**WORK ITEM**
The listing below holds pictures; exclude them. Return exactly the lines from the one with "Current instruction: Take" through the one with "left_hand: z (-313".

**MATERIAL FOR THIS TASK**
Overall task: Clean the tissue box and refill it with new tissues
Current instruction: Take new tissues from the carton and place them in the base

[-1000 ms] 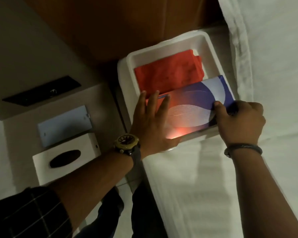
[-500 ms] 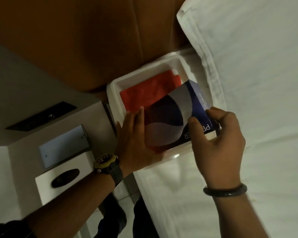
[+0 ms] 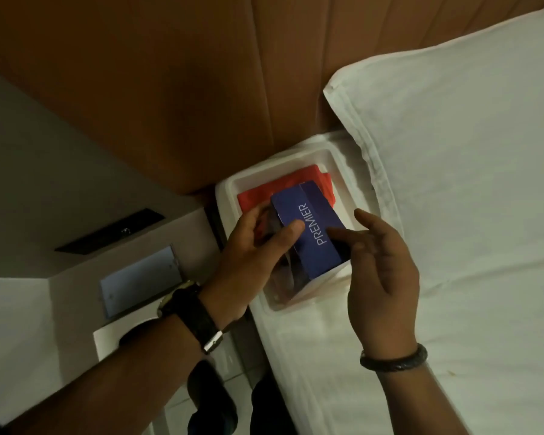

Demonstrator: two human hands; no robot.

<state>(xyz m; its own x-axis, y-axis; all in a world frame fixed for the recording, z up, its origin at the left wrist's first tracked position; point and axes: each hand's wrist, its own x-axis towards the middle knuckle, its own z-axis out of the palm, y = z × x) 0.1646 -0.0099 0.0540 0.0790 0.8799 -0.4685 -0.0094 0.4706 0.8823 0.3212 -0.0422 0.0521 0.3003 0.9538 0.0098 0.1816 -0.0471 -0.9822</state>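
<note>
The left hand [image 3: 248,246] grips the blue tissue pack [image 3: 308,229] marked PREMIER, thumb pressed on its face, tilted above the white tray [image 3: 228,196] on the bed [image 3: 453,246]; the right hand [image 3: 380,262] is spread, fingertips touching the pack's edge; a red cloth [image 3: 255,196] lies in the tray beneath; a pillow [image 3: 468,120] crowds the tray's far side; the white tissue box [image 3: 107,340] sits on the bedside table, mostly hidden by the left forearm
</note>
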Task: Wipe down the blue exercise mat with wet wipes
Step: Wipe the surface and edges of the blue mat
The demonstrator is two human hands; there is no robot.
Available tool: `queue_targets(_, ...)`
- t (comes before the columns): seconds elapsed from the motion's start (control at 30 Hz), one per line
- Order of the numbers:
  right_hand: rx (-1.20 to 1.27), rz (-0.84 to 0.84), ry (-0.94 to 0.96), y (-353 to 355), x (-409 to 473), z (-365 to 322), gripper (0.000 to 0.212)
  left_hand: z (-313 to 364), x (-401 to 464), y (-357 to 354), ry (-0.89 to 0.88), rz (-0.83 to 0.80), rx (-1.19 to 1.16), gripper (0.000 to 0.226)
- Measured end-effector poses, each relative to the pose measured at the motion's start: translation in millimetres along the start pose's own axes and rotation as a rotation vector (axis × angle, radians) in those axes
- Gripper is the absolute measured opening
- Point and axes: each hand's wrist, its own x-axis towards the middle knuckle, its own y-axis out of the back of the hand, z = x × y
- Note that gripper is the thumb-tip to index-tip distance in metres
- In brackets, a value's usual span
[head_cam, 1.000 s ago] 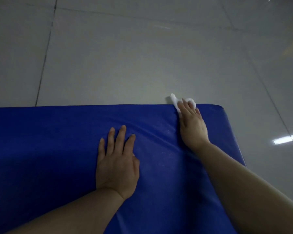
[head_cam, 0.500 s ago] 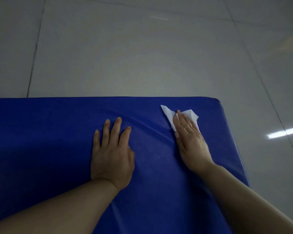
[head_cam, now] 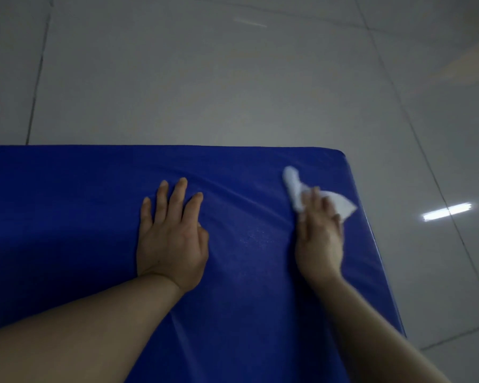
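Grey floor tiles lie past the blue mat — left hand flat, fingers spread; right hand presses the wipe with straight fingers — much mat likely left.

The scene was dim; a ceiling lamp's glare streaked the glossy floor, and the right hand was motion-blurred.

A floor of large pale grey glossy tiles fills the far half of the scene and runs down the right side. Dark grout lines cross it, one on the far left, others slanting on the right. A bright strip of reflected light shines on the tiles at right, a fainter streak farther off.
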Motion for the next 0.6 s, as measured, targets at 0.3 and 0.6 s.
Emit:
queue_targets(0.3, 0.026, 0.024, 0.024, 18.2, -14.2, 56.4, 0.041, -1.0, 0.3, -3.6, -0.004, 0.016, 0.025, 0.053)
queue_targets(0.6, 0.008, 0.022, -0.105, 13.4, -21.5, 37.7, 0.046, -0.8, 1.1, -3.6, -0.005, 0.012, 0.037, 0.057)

**RESPONSE TO THE TASK**
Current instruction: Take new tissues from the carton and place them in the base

[-1000 ms] 
[-500 ms] 
[+0 ms] 

Demonstrator: two human hands; no robot.

<state>(xyz m; its own x-axis, y-axis; all in a world frame fixed for the recording, z up, its origin at the left wrist's first tracked position; point and axes: each hand's wrist, its own x-axis towards the middle knuckle, its own z-axis out of the palm, y = z × x) 0.1646 -0.0099 0.0540 0.0790 0.8799 -0.4685 -0.0094 0.4706 0.8823 0.3212 -0.0422 0.0521 0.3003 0.9538 0.0098 0.1816 -0.0471 -0.9822</state>
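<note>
The left hand [image 3: 248,246] grips the blue tissue pack [image 3: 308,229] marked PREMIER, thumb pressed on its face, tilted above the white tray [image 3: 228,196] on the bed [image 3: 453,246]; the right hand [image 3: 380,262] is spread, fingertips touching the pack's edge; a red cloth [image 3: 255,196] lies in the tray beneath; a pillow [image 3: 468,120] crowds the tray's far side; the white tissue box [image 3: 107,340] sits on the bedside table, mostly hidden by the left forearm
</note>
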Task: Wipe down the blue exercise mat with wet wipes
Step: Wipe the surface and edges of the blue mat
The demonstrator is two human hands; there is no robot.
Available tool: `queue_targets(_, ...)`
- t (comes before the columns): seconds elapsed from the motion's start (control at 30 Hz), one per line
- Order of the numbers:
  right_hand: rx (-1.20 to 1.27), rz (-0.84 to 0.84), ry (-0.94 to 0.96), y (-353 to 355), x (-409 to 473), z (-365 to 322), gripper (0.000 to 0.212)
  left_hand: z (-313 to 364), x (-401 to 464), y (-357 to 354), ry (-0.89 to 0.88), rz (-0.83 to 0.80), rx (-1.19 to 1.16), gripper (0.000 to 0.226)

This answer requires no further additions.